— WHAT YOU ARE ASKED TO DO —
Exactly the lines from the first line of the listing through the line containing "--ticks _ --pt" should appear in the output, unchanged.

-- -- --

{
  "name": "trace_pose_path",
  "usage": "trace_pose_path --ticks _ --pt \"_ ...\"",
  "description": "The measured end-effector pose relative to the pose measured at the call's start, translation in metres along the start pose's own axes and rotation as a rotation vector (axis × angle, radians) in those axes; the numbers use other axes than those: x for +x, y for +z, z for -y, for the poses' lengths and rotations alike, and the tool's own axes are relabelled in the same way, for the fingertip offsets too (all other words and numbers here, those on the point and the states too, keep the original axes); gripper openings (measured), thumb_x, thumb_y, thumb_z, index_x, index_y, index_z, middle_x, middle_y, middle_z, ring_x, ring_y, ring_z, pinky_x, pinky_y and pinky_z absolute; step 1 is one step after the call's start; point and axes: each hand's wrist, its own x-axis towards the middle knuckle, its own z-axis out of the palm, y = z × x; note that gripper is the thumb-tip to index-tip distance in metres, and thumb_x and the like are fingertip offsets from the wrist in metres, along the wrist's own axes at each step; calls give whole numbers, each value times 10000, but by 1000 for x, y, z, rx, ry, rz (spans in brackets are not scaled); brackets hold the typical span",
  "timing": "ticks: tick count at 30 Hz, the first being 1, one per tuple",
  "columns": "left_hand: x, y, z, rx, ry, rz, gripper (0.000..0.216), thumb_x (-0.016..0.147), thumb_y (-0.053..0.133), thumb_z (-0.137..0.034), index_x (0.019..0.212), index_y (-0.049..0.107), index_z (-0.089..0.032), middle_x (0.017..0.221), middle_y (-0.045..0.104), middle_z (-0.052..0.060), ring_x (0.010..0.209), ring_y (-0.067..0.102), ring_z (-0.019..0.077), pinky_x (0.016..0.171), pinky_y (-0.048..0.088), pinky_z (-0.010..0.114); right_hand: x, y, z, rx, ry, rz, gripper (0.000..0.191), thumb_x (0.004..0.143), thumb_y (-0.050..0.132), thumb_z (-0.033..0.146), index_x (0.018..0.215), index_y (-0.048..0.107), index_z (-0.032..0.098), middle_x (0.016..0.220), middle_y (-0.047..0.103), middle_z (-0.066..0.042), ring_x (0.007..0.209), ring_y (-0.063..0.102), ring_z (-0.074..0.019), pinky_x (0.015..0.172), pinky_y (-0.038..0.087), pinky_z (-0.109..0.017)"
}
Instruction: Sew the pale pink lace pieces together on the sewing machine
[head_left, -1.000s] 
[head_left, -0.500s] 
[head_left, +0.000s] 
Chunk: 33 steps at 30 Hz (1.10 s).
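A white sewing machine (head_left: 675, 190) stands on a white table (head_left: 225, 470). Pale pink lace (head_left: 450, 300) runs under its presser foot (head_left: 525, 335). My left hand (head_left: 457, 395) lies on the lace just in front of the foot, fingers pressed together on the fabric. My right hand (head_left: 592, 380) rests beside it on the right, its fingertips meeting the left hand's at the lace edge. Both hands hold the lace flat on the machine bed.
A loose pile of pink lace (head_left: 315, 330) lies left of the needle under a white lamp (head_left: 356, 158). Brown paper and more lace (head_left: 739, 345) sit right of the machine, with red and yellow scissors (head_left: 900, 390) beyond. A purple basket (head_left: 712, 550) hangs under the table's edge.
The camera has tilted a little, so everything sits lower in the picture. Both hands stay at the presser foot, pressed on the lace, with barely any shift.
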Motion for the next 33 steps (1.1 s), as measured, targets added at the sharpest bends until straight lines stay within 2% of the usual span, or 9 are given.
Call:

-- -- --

— EXERCISE OUTPUT —
{
  "name": "trace_pose_path",
  "usage": "trace_pose_path --ticks _ --pt \"_ ...\"",

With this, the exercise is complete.